# Girl I like (again)



## Qolselanu (Feb 15, 2006)

Yep. This Thursday I would like to talk to this girl that I like in one of my classes. Damn, I could have talked to her today but I stayed silent. I had a good oppurtunity too. I don't want to feel this guilt of not taking an oppurtunity again. Next time. I'll do my best. I'll talk to her.


----------



## nubly (Nov 2, 2006)

good luck to you. for me, talking to a girl i like is *the* most challenging thing about SA


----------



## Qolselanu (Feb 15, 2006)

I'm gonna see her in 30 minutes. Uhh, here goes...


----------



## Qolselanu (Feb 15, 2006)

Damn damn. I was totally mentally prepared to talk to her. But there was no oppurtunity to actually start talking to her. Last Tuesday we were walking nearly side by side down a hallway after class. That would have been a good time to talk to her, but I couldn't say a word then. Next time I guess...


----------



## Qolselanu (Feb 15, 2006)

Oh no. Couldn't talk to her today either. After class she started walking and talking with her group for the group project for that class. I was outnumbered! Perhaps I could have called her out and peeled her away from her group, but I don't know her name! 

This Thursday for sure!


----------



## Qolselanu (Feb 15, 2006)

Damnit. Same situation as last time. Her damn group was in the way!


----------



## ardrum (May 13, 2007)

Hmm. What are you going to say?


----------



## Qolselanu (Feb 15, 2006)

Damnit. I could have talked to her today! I showed up a few min before class started and I sat right behind her! I wanted to say hi and then something like, "Ready for another "exciting" lecture?"
From there we could talk about class stuff, and eventually I would ask her what her name is. And then she would probably ask my name. If I were to feel bold I might say something like, "Wow, thats a pretty name. It makes sense in a way. Pretty name, pretty girl." Heh. And I was feeling REALLY bold I could follow that up with, "I wonder if your personality matches your good looks."

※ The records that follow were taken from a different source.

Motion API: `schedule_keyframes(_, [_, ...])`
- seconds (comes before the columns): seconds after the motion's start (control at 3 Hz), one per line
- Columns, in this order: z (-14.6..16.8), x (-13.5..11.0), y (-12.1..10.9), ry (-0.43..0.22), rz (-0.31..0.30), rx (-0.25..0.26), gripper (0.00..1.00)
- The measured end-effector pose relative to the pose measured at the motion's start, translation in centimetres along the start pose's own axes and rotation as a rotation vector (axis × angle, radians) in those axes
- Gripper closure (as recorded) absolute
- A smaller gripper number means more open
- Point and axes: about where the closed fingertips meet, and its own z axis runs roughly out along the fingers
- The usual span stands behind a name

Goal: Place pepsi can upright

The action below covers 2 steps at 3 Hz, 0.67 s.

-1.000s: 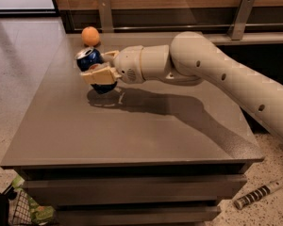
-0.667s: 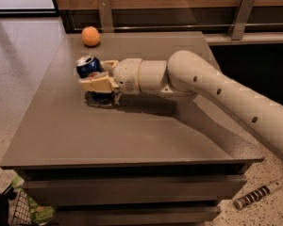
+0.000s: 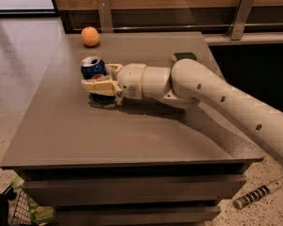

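The pepsi can (image 3: pixel 93 68) is dark blue with a silver top and stands nearly upright on the grey table (image 3: pixel 108 126), left of centre. My gripper (image 3: pixel 98 77) reaches in from the right and its cream fingers (image 3: pixel 95 84) are closed around the can's middle. The can's bottom touches or almost touches the table, with its shadow right under it. The lower part of the can is partly hidden by the fingers.
An orange (image 3: pixel 90 36) sits at the table's far left corner. A green and yellow sponge (image 3: pixel 184 56) lies at the far right behind my arm. A wall rail runs along the back. A basket (image 3: pixel 19 211) and a tool (image 3: pixel 259 194) lie on the floor.
The gripper has carried the can down toward the table and a little nearer the camera, away from the orange. The can now stands more upright.
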Motion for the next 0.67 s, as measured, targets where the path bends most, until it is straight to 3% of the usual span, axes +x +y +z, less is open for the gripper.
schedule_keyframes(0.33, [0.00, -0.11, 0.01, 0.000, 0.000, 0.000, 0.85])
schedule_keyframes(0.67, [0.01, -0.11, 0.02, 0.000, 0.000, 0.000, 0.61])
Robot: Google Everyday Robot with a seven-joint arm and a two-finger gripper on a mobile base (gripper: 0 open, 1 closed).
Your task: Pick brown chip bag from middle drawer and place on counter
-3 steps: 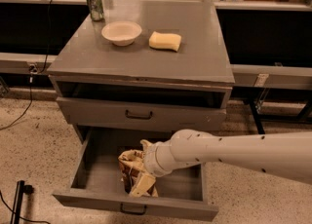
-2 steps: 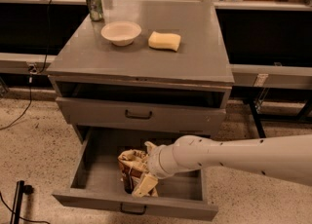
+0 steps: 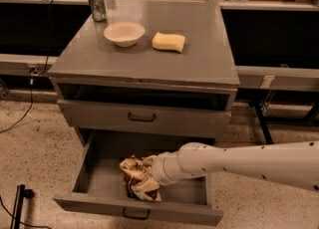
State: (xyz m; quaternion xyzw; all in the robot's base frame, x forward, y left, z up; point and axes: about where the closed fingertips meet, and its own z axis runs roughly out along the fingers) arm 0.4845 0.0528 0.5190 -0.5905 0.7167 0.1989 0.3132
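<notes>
The brown chip bag [image 3: 135,179] lies crumpled on the floor of the open middle drawer [image 3: 99,206], the lowest one, near its front centre. My gripper [image 3: 150,166] is down inside the drawer at the end of the white arm, which reaches in from the right. It is right against the bag's upper right side. The bag partly hides the gripper's tip. The counter [image 3: 149,66] is the grey cabinet's flat top above.
On the counter stand a white bowl [image 3: 124,33], a yellow sponge [image 3: 168,42] to its right, and a can [image 3: 97,5] at the back left. The top drawer slot is slightly open. A closed drawer front [image 3: 142,117] overhangs the open drawer. Cables lie on the floor at left.
The arm has sunk slightly and stays at the bag. The bag remains in the drawer in about the same place.
</notes>
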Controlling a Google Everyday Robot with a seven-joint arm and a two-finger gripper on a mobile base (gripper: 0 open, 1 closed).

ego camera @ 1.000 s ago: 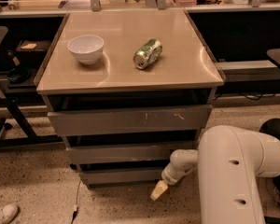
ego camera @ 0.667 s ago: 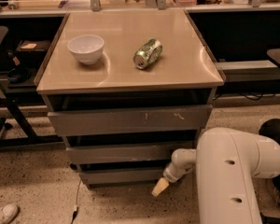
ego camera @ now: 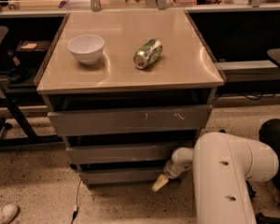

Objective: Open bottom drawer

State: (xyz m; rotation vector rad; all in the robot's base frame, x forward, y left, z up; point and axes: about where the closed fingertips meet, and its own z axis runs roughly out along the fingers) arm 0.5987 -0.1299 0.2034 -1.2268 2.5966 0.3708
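Observation:
The bottom drawer (ego camera: 121, 175) is the lowest grey front strip of the cabinet, close to the floor, and it sits almost flush under the middle drawer (ego camera: 116, 153). The top drawer (ego camera: 126, 120) has pale scratch marks on its front. My gripper (ego camera: 160, 183) shows as a pale tip at the right end of the bottom drawer's front, pointing down and left and touching or nearly touching it. My white arm (ego camera: 224, 171) fills the lower right and hides the cabinet's lower right corner.
A white bowl (ego camera: 86, 48) and a green can (ego camera: 148, 53) lying on its side rest on the cabinet's beige top (ego camera: 177, 73). A dark chair frame (ego camera: 4, 120) stands at the left. A black cable (ego camera: 76, 204) and a white shoe (ego camera: 2, 213) are on the speckled floor.
My gripper tip has risen slightly along the right end of the bottom drawer's front. The drawers have not visibly moved.

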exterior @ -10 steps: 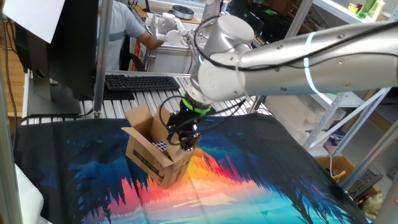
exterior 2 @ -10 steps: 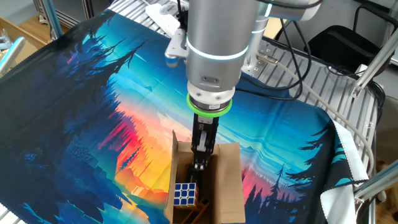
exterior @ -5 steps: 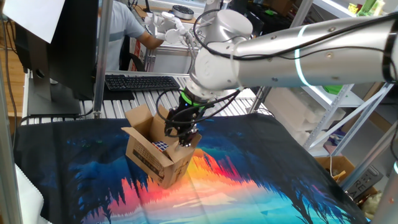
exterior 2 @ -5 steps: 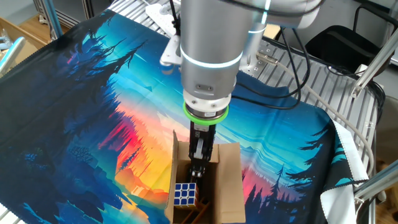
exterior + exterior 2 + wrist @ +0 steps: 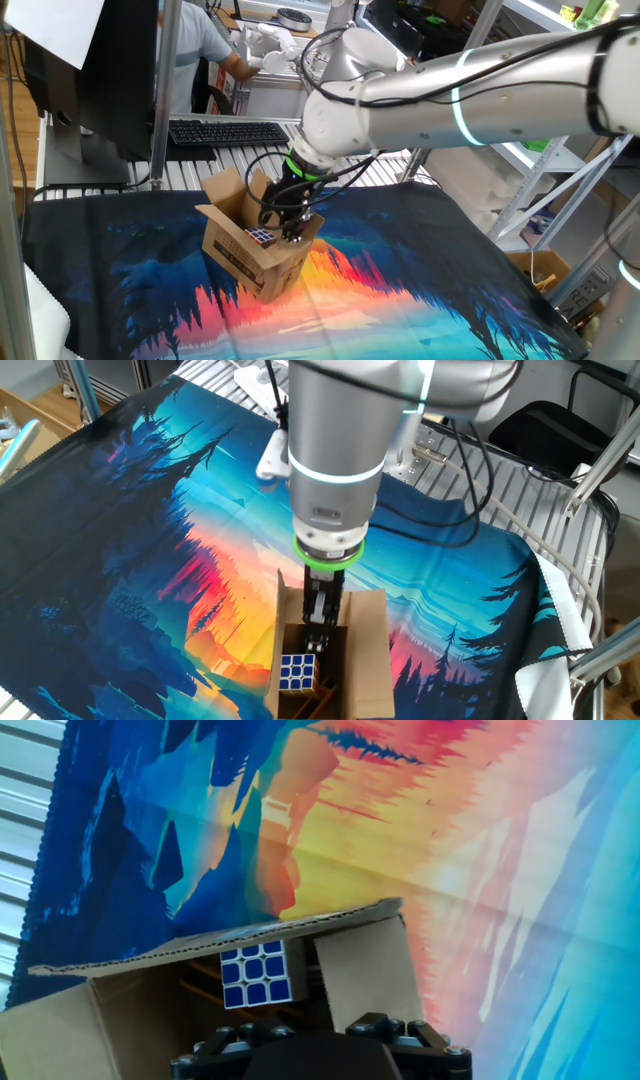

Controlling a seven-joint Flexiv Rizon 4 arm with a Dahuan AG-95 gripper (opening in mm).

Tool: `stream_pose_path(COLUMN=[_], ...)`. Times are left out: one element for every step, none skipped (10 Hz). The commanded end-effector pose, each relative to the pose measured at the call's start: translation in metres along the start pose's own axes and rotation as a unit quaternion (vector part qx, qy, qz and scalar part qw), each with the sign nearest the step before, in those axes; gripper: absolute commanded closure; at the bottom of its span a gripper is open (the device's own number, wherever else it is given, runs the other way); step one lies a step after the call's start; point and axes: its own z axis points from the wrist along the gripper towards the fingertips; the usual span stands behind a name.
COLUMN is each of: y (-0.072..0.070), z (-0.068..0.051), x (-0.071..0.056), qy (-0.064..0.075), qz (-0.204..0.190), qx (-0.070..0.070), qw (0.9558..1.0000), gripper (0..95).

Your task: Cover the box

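Box (image 5: 243, 252): brown corrugated cardboard, matt, with rough torn flap edges and black print on one side; inside it a puzzle cube (image 5: 254, 974) of glossy plastic with blue and white tiles. Under the box, a printed cloth (image 5: 150, 540), smooth with a slight sheen and creased. Above the box, the arm (image 5: 480, 90): smooth silver metal, satin finish; gripper (image 5: 317, 643): matt black.

1. The box (image 5: 243, 247) is brown cardboard with black print on one long side.
2. The cube (image 5: 254, 974) inside the box shows blue squares on white.
3. The cloth (image 5: 150, 550) under the box shows blue, orange and red forest scenery.
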Motion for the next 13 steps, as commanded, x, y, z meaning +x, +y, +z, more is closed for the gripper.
stream_pose_path(y=[-0.002, -0.002, -0.002, -0.003, -0.002, 0.000, 0.004, 0.010, 0.016, 0.017, 0.018, 0.019, 0.021], z=[0.004, 0.006, 0.006, 0.006, 0.004, -0.002, -0.009, -0.019, -0.024, -0.025, -0.025, -0.026, -0.028], x=[-0.004, -0.005, -0.005, -0.005, -0.004, -0.001, 0.002, 0.006, 0.009, 0.010, 0.010, 0.010, 0.012], qy=[0.001, 0.000, -0.001, -0.001, -0.001, -0.001, 0.000, 0.000, 0.000, 0.000, 0.002, 0.002, 0.002], qz=[-0.003, -0.003, -0.002, -0.004, -0.006, -0.003, 0.001, 0.011, 0.014, 0.014, 0.017, 0.020, 0.022], qx=[-0.002, -0.002, -0.002, -0.002, -0.001, 0.002, 0.007, 0.013, 0.015, 0.015, 0.014, 0.014, 0.015], qw=[1.0000, 1.0000, 1.0000, 1.0000, 1.0000, 1.0000, 1.0000, 0.9999, 0.9998, 0.9998, 0.9998, 0.9997, 0.9996], gripper=[38.0, 38.0, 38.0, 38.0, 38.0, 38.0, 38.0, 38.0, 38.0, 38.0, 38.0, 38.0, 38.0])
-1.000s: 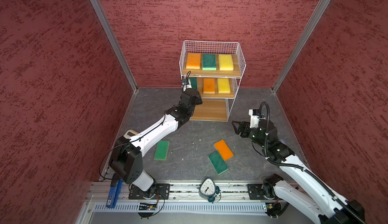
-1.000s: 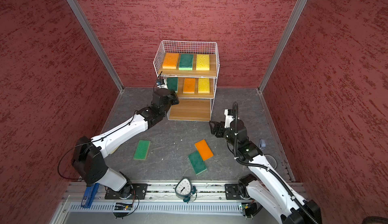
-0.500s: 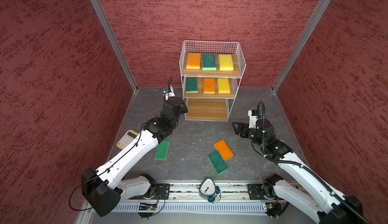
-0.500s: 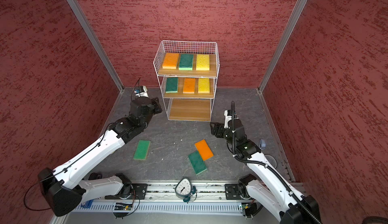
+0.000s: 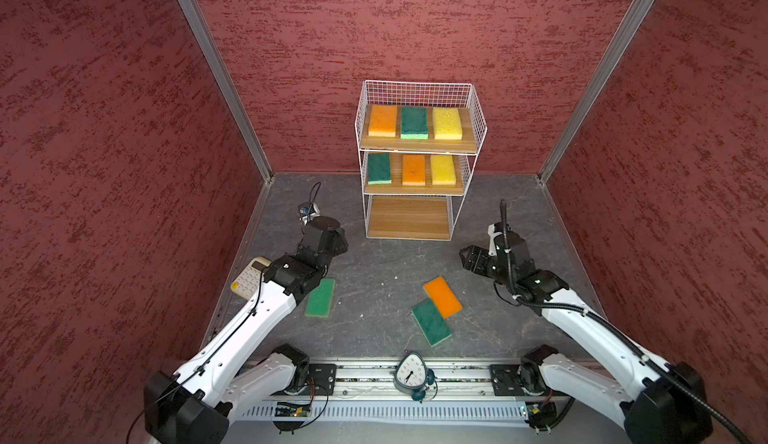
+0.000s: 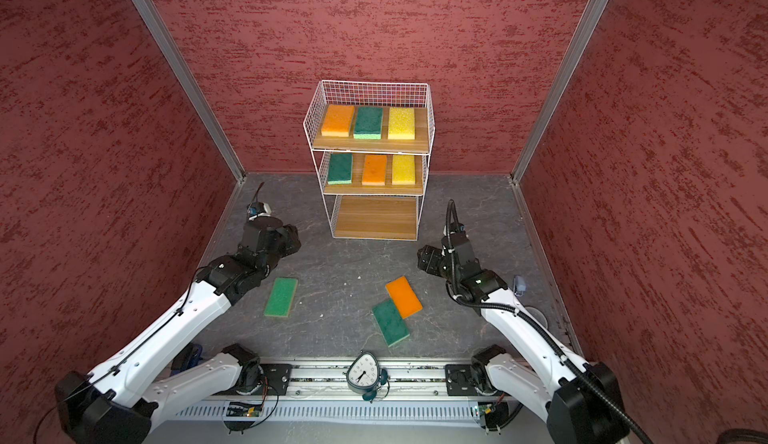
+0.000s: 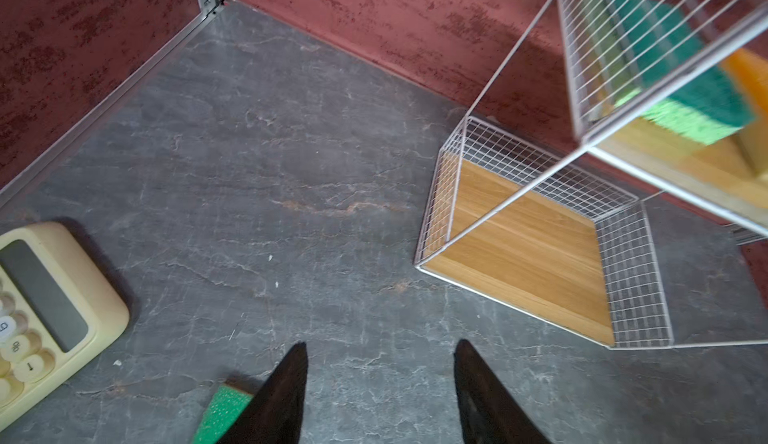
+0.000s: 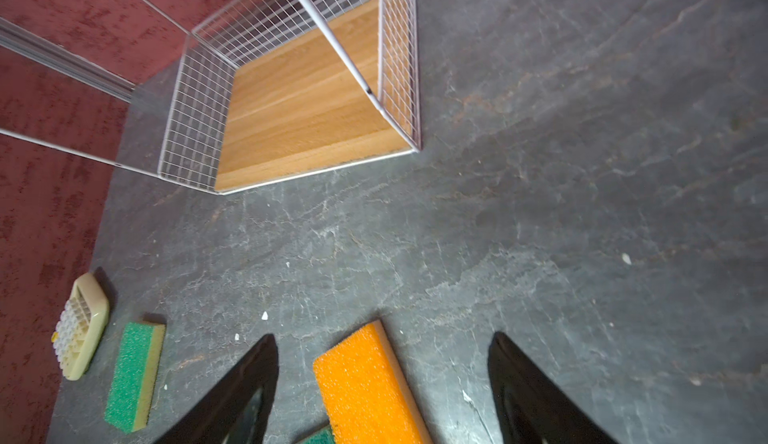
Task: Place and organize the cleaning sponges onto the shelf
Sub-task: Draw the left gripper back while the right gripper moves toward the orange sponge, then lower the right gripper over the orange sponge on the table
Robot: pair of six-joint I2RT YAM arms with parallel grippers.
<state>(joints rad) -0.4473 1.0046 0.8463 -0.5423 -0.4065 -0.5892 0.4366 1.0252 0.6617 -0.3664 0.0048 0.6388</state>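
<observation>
Bench: dark grey stone-patterned bench [image 5: 374, 279] enclosed by red textured walls [image 5: 124, 130].
Calculator: cream push-button calculator [image 5: 249, 279] lies flat at the bench's left edge, partly hidden by the left arm in a top view.
Left tool [image 7: 380, 343]: fingers stand apart with nothing between them. It hovers over bare bench between the calculator and the shelf.
Lone sponge: dark green rectangular foam sponge [image 5: 320, 297] lies flat on the bench just beside the left arm, well apart from the shelf.
Shelf: white wire-grid shelf [image 5: 417, 92] with three light wooden boards stands at the back wall, centre.
Top board: top orange sponge [image 5: 382, 121], top green sponge [image 5: 414, 123] and top yellow sponge [image 5: 447, 123] lie side by side.
Middle board: middle green sponge [image 5: 379, 168], middle orange sponge [image 5: 414, 170] and middle yellow sponge [image 5: 443, 169] lie side by side.
Clock: small grey alarm clock [image 5: 410, 375] sits on the front rail.
Sponge pair: bench orange sponge [image 5: 442, 297] and bench green sponge [image 5: 431, 322] lie flat, touching, in front of the shelf.
Right tool [image 8: 384, 336]: fingers stand wide apart, gripping nothing. It hovers above the bench orange sponge's far end.
</observation>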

Sigh, I had the chance, but I just couldn't tap her shoulder ( I was sitting behind her) and say something. I just kept thinking and thinking about it, and then the moment past. Blah.


----------



## ardrum (May 13, 2007)

That's a pretty aggressive strategy (at least in my perspective), so you have a lot of guts if you follow through with that.


----------



## HangNail (Sep 1, 2005)

Qolselanu said:


> If I were to feel bold I might say something like, "Wow, thats a pretty name. It makes sense in a way. Pretty name, pretty girl." Heh. And I was feeling REALLY bold I could follow that up with, "I wonder if your personality matches your good looks."


ehhh....that sounds really corny to me...not that I'm an expert or anything :stu

good luck to ya either way...I couldn't approach a girl if my life depended on it.


----------



## ardrum (May 13, 2007)

I don't think I'd personally do it since I tend not to make the best first impressions (largely physical appearance based). I grow on people, so I just have to slowly build on people. The downside is that I tend not to be around any particular people long enough before they can get to that point.


----------



## Qolselanu (Feb 15, 2006)

Well, I don't actually know what I'm doing haha. Maybe I should try to go a bit slower.


----------



## ardrum (May 13, 2007)

Well, as I'm sure you know, you wouldn't really be following a script. I understand you were just kind of playing out a possible scenario. It seems like going slowly is best, but I realize how hard that can be when it's not like you're exposed to someone very much before they're gone from your life.

That was always my problem with making friends from classes. I just couldn't do it very well. 

What I did do was tutor. I tutored this girl from New York in my freshman year, and she always made fun of people for not having her New York accent. Interesting girl, even though I didn't really end up helping her very much. 

Then I tutored this other girl who was... very unconventional, which wasn't a bad thing by any means. I met her outside the campus library one night to study for a test, and she hugged me for a very extended time as soon as she walked up to me, which I was NOT expecting whatsoever (it was a bit awkward, as expected, haha). She was kind of a hippy to some extent, and very nice though at least.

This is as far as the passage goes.